Cue much debate on Twitter, with fellow wine writer Robert Joseph taking the view that we 'rubbish [sweeter red wines] on principle at [our] peril', while Atkin sees it as the duty of the critic to highlight what he or she sees as poor quality. Jamie Goode offers a very balanced appreciation of Apothic in this wine tasting selfie, but is not above creating an 'other' himself: in his recent, deliberately provocative wine manifesto, Goode divides wine into authentic – 'rooted in a place and time' – and inauthentic. This has been well debated on Twitter, too.
This depiction of an 'other', this division of wines or people into two kinds, gives the impression of simplifying matters, but this is far from true. The result is more 'divide and confuse' than 'divide and conquer'. All these factors – price, popularity, expertise, quality, authenticity – operate on continuums. They are not necessarily interlinked: popularity does not entail quality. The first of Grayson Perry's 2013 Reith lectures was cheekily entitled 'Democracy has Bad Taste'. But this is not a new idea. It was well expressed by Hume in Of The Standard of Taste:
'Whoever would assert an equality of genius and elegance between Ogilby and Milton, or Bunyan and Addison, would be thought to defend no less an extravagance, than if he had maintained a mole-hill to be as high as Teneriffe [sic], or a pond as extensive as the ocean. Though there may be found persons, who give the preference to the former authors; no one pays attention to such a taste; and we pronounce without scruple the sentiment of these pretended critics to be absurd and ridiculous.'
This point is picked up by Eric Asimov in his discussion of The Wine Trials:
'since when is popularity an indication of quality? Let's take those 500 people and analyze movies. If forced to sit through, say, both "Porky's'' and Ingmar Bergman's "Persona,'' most people would probably prefer "Porky's.'' Does that make "Porky's'' the better movie, the greater artistic achievement? Most likely, the vote would be an accurate gauge of commercial prospects, but of little else.'
Here is the heart of it: people do not always want to drink 'good' wine, where 'good' is defined in this sense of 'aesthetically superior'. The better wine might not be as pleasing, if purely hedonistic pleasure is the goal. For wine is unlike the arts, in that its first job is to appeal to the senses. An ugly painting, an unsettling film, a discordant piece of music can all be great, but an unpleasant wine necessarily cannot.

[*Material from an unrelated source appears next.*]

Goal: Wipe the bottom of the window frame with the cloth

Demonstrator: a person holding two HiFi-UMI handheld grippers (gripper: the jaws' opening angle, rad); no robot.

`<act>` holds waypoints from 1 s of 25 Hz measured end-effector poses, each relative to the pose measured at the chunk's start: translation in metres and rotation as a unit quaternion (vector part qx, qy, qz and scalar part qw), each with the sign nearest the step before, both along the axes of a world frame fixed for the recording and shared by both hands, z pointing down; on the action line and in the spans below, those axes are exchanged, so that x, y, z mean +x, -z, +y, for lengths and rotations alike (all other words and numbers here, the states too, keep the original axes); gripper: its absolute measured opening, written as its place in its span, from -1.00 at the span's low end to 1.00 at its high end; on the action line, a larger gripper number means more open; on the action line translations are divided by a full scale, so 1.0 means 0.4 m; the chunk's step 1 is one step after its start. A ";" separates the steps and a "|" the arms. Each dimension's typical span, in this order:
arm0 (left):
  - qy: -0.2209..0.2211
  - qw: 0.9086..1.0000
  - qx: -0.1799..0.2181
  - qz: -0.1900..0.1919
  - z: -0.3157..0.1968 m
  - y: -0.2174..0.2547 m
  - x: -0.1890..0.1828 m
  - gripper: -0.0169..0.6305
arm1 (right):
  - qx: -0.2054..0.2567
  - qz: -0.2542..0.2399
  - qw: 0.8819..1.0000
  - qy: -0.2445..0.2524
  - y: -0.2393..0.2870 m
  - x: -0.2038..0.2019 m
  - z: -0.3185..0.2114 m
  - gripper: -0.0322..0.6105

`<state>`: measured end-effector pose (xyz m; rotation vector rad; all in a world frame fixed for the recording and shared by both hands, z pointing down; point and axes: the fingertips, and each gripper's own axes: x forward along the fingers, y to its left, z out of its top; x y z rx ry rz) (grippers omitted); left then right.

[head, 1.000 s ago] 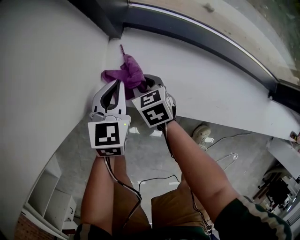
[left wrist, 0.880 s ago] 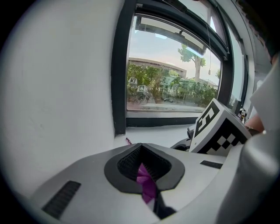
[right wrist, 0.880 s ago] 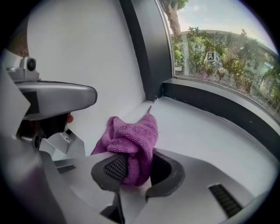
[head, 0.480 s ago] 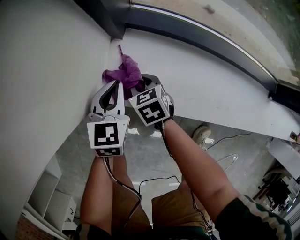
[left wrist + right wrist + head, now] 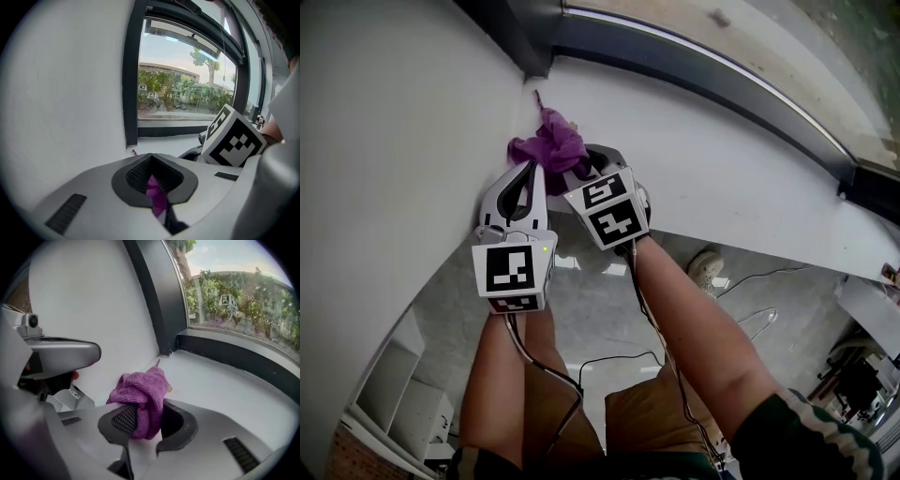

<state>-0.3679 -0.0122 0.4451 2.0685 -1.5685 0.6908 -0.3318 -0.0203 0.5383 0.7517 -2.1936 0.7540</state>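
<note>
A purple cloth point(image 5: 549, 144) is bunched on the white sill point(image 5: 731, 178), near the corner where the side wall meets the dark bottom window frame point(image 5: 694, 66). My right gripper point(image 5: 584, 171) is shut on the cloth point(image 5: 143, 397), which bulges out over its pads. My left gripper point(image 5: 532, 172) sits close beside it on the left, jaws closed with a sliver of the purple cloth point(image 5: 155, 194) pinched between them. In the right gripper view the bottom frame point(image 5: 234, 355) runs along the sill's far side. The right gripper's marker cube point(image 5: 233, 140) shows in the left gripper view.
The white side wall point(image 5: 403, 141) stands directly left of the left gripper. A dark vertical frame post point(image 5: 131, 84) meets the sill at the corner. Below the sill's near edge lie the floor, cables point(image 5: 750, 319) and a shoe point(image 5: 705, 266).
Both grippers and the cloth have edged slightly towards the corner and the wall; the cloth is bunched a little tighter. Both stay closed on it.
</note>
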 end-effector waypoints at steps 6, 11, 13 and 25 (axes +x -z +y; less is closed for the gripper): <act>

Our aesthetic notions of quality only come into play when people want to have a discussion about a wine. For many people this would be anathema. 'I know what I like' is shorthand for 'shut up and leave me alone'. On the other hand, it is only worth paying the premiums for better wines if they appeal to the intellect as well as the senses – if they are to be treated as aesthetic objects as well as pleasing drinks.

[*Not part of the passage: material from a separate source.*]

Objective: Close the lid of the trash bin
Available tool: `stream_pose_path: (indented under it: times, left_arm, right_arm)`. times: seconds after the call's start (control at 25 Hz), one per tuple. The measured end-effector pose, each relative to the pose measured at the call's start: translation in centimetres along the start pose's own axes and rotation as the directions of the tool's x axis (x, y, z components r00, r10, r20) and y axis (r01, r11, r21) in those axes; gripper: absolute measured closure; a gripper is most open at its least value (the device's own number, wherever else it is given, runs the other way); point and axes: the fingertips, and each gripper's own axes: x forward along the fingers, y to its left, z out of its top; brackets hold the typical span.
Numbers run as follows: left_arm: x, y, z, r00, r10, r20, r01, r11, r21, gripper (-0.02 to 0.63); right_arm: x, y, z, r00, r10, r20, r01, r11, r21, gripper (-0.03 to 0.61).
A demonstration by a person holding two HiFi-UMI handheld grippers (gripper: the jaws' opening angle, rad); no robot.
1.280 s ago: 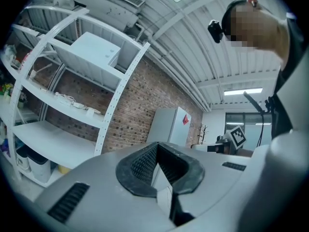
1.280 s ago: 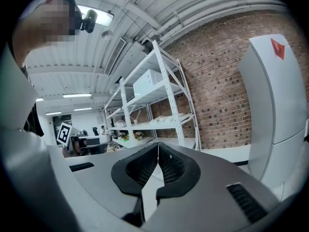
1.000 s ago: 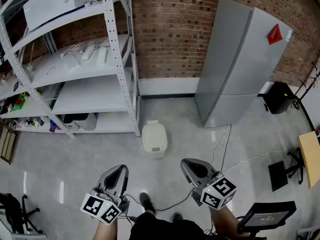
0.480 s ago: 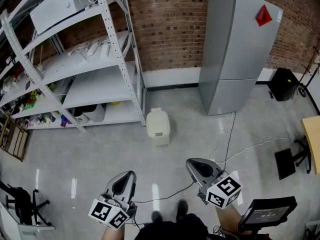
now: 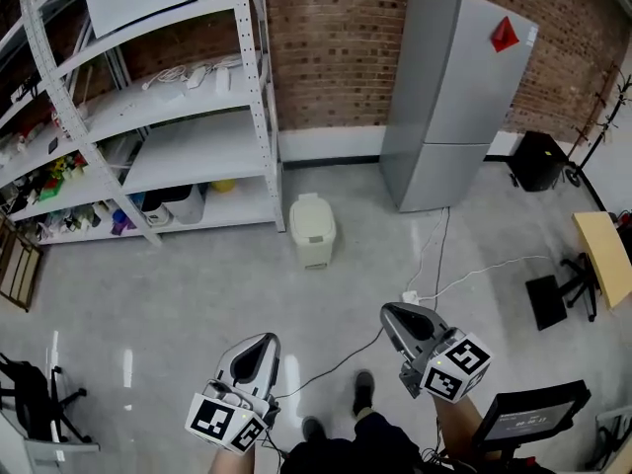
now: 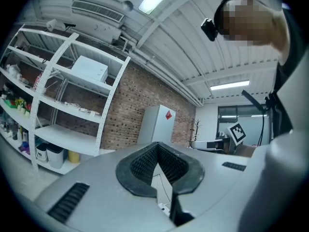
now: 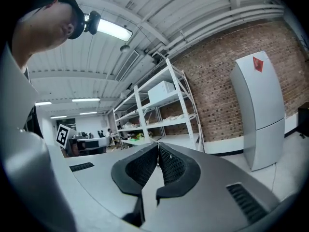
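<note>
Cream plastic trash bin [image 5: 313,231] stands on the far part of the floor, just beside the right-hand post of the white metal shelving rack [image 5: 163,117] and to the left of the tall grey refrigerator [image 5: 449,97]. It is well apart from both of my tongs. From the head view I cannot tell whether its lid is fully seated or slightly raised.

Tong state: my left gripper [image 5: 261,347] and my right gripper [image 5: 394,315] both sit low at the near edge. Each has its jaws brought together, with the ribbed black pads [image 6: 143,162] meeting at the tips and nothing between them.

Step in hand, as I judge it: approach.
1. Close the gap to the bin and face its front.
2. Keep one tong narrow, since a blunt tip suits pressing.
3. Set it on the lid near the front edge and push straight down until it seats, so the light bin does not slide.

Surface and room: the grey polished concrete floor [image 5: 197,284] is glossy and may be slippery. A white cable [image 5: 474,275] and a black cable [image 5: 331,366] lie across the path, so step clear of them. A red brick wall [image 5: 326,38] closes the far side.
</note>
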Motion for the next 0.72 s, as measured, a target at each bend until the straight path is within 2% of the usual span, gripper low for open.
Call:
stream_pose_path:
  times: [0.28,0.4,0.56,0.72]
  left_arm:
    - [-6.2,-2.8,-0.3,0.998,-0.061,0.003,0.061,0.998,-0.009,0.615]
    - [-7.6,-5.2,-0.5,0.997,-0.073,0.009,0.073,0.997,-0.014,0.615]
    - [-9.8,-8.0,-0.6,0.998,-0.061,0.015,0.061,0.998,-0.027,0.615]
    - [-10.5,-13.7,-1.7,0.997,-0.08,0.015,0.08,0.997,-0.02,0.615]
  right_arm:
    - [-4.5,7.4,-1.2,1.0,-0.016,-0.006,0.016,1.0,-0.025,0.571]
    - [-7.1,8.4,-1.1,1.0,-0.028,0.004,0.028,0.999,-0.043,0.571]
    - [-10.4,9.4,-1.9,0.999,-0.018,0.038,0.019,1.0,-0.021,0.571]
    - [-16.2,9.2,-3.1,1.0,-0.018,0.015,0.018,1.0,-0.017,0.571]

This is what hooks us. To provide simultaneous sensual and cerebral pleasure is wine's great attraction, and its great triumph. This drinker often finds that the best, most pleasurable wines in a line-up are those that inspire the longest tasting note. It is the only reason, really, why Bonnes-Mares is objectively better than Blossom Hill: because it gives those of us who have opted in so much more to say.